Le tribunal d'Angers a infligé à SNCF Réseau une amende de 450 000 euros, une première en France, pour avoir causé des dommages à des oiseaux protégés et à leur habitat. Les faits reprochés à l'entreprise concernent des coupes rases réalisées sur 6 hectares de haies entre avril et juillet 2019, période de nidification. Cette décision pourrait créer un précédent juridique.
La fauvette à tête noire, la mésange charbonnière et le troglodyte mignon font partie des oiseaux protégés, en particulier pendant la période de nidification, car leur population, tout comme celle d'autres espèces d'oiseaux, diminue en Europe.

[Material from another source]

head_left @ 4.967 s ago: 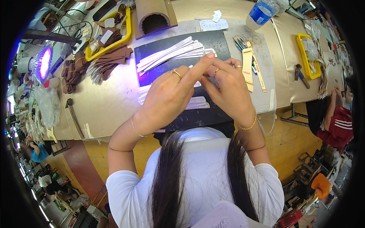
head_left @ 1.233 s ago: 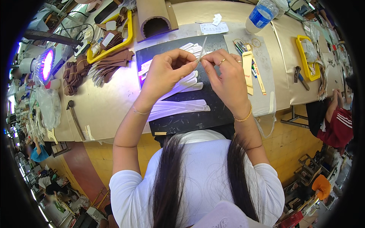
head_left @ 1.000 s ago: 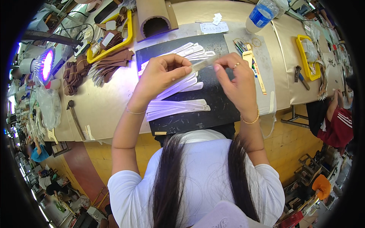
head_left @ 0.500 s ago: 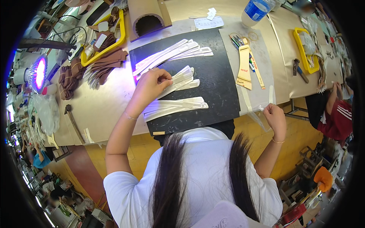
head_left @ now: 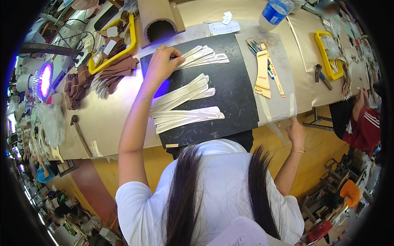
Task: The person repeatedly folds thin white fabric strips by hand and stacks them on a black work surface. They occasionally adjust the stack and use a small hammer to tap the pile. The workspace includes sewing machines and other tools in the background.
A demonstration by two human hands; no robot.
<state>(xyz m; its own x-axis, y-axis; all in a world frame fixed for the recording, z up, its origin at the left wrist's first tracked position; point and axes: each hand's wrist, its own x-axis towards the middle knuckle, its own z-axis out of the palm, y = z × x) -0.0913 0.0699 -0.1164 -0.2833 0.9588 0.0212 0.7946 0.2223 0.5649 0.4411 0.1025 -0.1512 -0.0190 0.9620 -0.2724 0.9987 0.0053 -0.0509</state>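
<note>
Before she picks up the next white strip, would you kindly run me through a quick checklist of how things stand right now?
1. Left hand on the top stack of white strips: ok, fingers rest on its left end.
2. Grip on a single strip: cannot tell, the fingers hide the ends.
3. Right hand free: not ok, it is at the table edge holding a clear film strip.
4. Other two strip stacks on the black mat: ok, lying apart and fanned.
5. Mat space to the right of the stacks: ok, bare.
6. Tools on the grey pad: ok, off the mat.
</note>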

Pourtant, la SNCF Réseau est accusée d'avoir porté atteinte à ces oiseaux en 2019. L'entreprise et son sous-traitant, Sefa Environnement, ont été condamnés respectivement à des amendes de 450 000 € et de 30 000 € (dont la moitié avec sursis) pour avoir porté atteinte aux individus et aux habitats d'espèces protégées.
Les deux entreprises doivent également verser 10 000 € aux cinq associations qui se sont portées parties civiles dans l'affaire, à savoir deux antennes locales de la LPO et trois antennes locales de France nature environnement (FNE).
Benjamin Hommogat, juriste de l'association France Nature Environnement, déclare : « C'est un dossier rare qui pourrait créer un précédent juridique. On n'avait encore jamais eu de cas d'atteinte à des espèces protégées dans le cadre de destructions liées à des infrastructures linéaires telles que les voies ferrées, les routes, les lignes électriques ou les conduites de gaz. »
Tout a commencé en avril 2019. Sur la voie ferrée reliant Le Mans à Angers, une urgence se présente. L'entreprise sous-traitante chargée des travaux de déboisement à proximité des voies s'est désistée. Il est nécessaire de débroussailler près de six hectares de terrain et de couper 2 911 arbres. Le problème est que la période de nidification a commencé.
Face à l'ampleur des travaux et au risque pour la circulation des trains, SNCF Réseau pousse la nouvelle entreprise, SEFA Environnement, à réaliser les travaux le plus rapidement possible. Cela est fait entre avril et juillet 2019, « la pire période pour les oiseaux », rappelle le juriste de FNE.
Benjamin Hommogat explique : « Contrairement aux agriculteurs qui ont l'interdiction d'entretenir leurs haies pendant la période de nidification, il n'existe pas d'interdiction claire de réaliser des travaux sur les haies à cette période de l'année ». Cependant, il existe une règle dans le code de l'environnement qui oblige à ne pas porter atteinte aux espèces protégées et à leur habitat.
Le fait que ces actions aient été commises par une entreprise d'envergure nationale rend les faits encore moins acceptables, car elle dispose des moyens nécessaires pour anticiper les coupes et éviter de se retrouver dans cette situation, souligne le juriste de FNE.
Une enquête menée par un agent de la police de l'environnement de l'Office français pour la biodiversité a été lancée, et l'entreprise a été rappelée à l'ordre à plusieurs reprises pour mettre fin à ces coupes et débroussaillages.
C'est cette enquête qui a conduit à la condamnation des deux entreprises par le parquet d'Angers. L'avocat de SNCF Réseau n'a pas répondu à nos demandes d'interview.
Les associations parties civiles expriment leur soulagement. Elles espèrent que cette décision créera désormais un précédent juridique. Selon Benjamin Hommogat, « quand on a des travaux d'une telle ampleur en période de nidification, on porte forcément atteinte à l'habitat et aux individus ».
Le juriste de l'association France Nature Environnement ajoute : « L'objectif désormais est que ce jugement et les principes qui en découlent soient connus de tous les gestionnaires d'infrastructures linéaires d'énergie et de transport ».